After a violent past working as an L.A.P.D narcotics officer, Ray Owens (Arnold Schwarzenegger) moves to the small town of Somerset, Arizona where the only crime is keeping some drunks or local gun nut Lewis Dinkum (Johnny Knoxville) quiet. Hurtling towards this small town at over 200 mph is an escaped cartel kingpin named Gabriel Cortez (Eduardo Noriega) who fled from his transport in Las Vegas and is now making his way to the Mexican border. Hot on his tail is FBI Agent John Barrister (Forest Whitaker) who also warns Owens that this criminal and his army are making his way to his town. Low on men and weapons, Sheriff Owens, his deputies, and Dinkum turn the town into a blockade and prepare to fight the criminals off with Dinkum’s arsenal of heavy firepower.
Wow. Honestly, and I can’t believe I’m saying this, but I loved this movie. After recently watching Parker and spring boarding off that to think about how action movies just haven’t been impressing me, it was great to watch The Last Stand and really enjoy it. Right from the beginning, this movie’s filled with humor and action, and anyone who tries to deny that obviously hasn’t seen the movie. Even the story of this movie makes me smile just thinking about it. Sure it has some cliches, but it’s more original than a lot of action movies Hollywood is producing. Having a speeding car jetting towards a small town that’s been turned into a blockade is something I wish I wrote. It was exciting and engaging the entire way through.
Another great thing is that the movie does a great job at making you care about its characters. While there is plenty of action and comedy, I was surprised that there was a large heaping of drama to go along with this movie. The characters aren’t really anything different from what you’d expect in an action movie of this kind, save maybe for Knoxville’s character, but there was still enough personality to make them three dimensional. When the action starts, I wanted to see all of the heroes get out alive. Unfortunately for them, the action in this movie seems bloody and relentless at points, which was just a joy for me.
The only problem I had with this movie was some really weird pacing and cuts in the scenes. At a certain point in the movie where the shit begins to hit the fan, we are literally all over the place and in three states at once. It made for some really awkward cutting. The characters in Somerset are obviously the main focus, but at the point I’m talking about the scenes in Vegas with the FBI was more important. Instead of staying with a certain group of people for an appropriate amount of time, I felt like I was being thrown all over the place to get a ridiculous amount of information really quickly. It was like riding a wooden roller coaster that has seen too many years.

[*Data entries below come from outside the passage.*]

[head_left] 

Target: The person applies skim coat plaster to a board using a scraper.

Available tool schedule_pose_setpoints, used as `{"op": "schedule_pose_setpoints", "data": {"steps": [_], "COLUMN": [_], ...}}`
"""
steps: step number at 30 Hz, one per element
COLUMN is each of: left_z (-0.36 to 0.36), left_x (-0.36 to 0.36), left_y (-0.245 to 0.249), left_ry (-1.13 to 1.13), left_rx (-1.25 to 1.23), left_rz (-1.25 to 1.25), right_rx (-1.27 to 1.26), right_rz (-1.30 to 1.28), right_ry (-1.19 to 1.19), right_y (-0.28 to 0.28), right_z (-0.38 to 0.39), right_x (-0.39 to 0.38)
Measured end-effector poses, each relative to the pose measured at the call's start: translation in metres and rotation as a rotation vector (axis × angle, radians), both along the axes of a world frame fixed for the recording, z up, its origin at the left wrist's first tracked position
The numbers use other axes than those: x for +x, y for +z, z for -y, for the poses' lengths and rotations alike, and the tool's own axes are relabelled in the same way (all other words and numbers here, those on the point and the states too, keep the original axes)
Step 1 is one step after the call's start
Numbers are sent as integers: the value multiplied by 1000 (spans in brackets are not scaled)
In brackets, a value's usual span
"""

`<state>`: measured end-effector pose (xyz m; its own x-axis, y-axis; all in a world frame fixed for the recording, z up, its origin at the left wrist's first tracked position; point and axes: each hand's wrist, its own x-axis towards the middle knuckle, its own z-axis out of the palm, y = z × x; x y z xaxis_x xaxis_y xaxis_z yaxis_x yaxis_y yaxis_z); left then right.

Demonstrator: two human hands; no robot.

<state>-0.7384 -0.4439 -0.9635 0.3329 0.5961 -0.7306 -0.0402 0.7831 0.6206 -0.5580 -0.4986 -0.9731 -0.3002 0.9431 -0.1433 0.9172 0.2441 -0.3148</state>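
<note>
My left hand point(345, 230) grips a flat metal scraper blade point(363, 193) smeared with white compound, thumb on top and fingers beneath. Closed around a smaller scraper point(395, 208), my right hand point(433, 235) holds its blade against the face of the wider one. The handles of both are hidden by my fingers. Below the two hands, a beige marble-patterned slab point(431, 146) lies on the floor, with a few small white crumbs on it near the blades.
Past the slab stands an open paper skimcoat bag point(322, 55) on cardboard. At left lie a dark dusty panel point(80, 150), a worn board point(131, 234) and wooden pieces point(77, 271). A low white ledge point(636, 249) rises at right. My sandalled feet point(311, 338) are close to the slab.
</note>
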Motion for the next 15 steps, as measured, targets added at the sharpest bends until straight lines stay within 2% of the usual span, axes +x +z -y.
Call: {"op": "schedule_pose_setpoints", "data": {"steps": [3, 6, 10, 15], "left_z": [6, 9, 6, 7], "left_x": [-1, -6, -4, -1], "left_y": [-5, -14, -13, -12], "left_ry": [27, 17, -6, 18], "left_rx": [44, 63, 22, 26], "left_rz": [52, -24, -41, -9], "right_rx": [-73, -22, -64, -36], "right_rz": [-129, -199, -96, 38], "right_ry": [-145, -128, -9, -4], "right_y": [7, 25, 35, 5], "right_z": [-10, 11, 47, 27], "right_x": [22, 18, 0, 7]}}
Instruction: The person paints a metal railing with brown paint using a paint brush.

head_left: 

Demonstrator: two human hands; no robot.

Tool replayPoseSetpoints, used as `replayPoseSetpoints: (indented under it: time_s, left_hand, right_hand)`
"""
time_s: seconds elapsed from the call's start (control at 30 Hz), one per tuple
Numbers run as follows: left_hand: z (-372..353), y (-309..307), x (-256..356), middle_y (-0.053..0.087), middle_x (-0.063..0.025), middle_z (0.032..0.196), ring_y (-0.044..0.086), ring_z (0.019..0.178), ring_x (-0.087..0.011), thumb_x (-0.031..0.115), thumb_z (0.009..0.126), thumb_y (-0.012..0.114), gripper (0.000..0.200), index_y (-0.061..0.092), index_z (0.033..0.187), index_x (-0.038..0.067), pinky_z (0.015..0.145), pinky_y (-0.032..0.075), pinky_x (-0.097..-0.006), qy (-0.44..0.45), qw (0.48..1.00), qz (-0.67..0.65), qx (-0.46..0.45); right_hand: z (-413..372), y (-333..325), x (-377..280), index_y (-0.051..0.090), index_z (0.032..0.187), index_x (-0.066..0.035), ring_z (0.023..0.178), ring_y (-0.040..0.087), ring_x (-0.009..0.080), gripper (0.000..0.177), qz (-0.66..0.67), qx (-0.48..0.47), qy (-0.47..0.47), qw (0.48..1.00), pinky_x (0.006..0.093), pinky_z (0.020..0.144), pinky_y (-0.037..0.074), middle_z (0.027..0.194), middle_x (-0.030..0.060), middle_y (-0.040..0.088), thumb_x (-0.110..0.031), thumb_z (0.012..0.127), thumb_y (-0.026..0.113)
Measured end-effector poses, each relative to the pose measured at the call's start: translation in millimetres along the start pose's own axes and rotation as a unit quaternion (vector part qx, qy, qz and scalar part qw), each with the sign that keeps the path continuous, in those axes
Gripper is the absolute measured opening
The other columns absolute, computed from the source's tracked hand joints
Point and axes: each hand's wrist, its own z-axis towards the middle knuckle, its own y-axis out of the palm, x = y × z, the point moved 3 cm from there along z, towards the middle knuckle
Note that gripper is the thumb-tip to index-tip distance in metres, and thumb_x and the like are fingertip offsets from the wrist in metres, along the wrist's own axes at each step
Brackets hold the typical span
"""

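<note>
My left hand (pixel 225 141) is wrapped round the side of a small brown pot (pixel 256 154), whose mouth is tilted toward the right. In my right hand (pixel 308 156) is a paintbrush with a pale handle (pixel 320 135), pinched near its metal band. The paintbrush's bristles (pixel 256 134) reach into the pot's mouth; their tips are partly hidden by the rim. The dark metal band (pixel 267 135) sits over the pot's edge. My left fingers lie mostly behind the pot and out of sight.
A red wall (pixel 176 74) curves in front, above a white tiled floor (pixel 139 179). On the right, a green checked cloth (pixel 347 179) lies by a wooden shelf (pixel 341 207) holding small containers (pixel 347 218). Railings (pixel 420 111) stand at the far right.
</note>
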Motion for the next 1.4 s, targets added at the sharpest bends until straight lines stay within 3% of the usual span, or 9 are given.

All in all, The Last Stand was a really fun movie that I’d love to watch again and again. This isn’t a movie where you have to think too hard or really put effort into it, but if you want to see an action movie, then you really can’t go wrong here. It’s full of bullets, blood, laughs, drama, and an exploding torso. Doesn’t that just sound like a recipe for success right out of the Action Movie Cook Book? It may not become a classic, but it is one of the better films of the genre to be released in a very long time and I think The Last Stand has done me good and will do me good, and I say God bless it.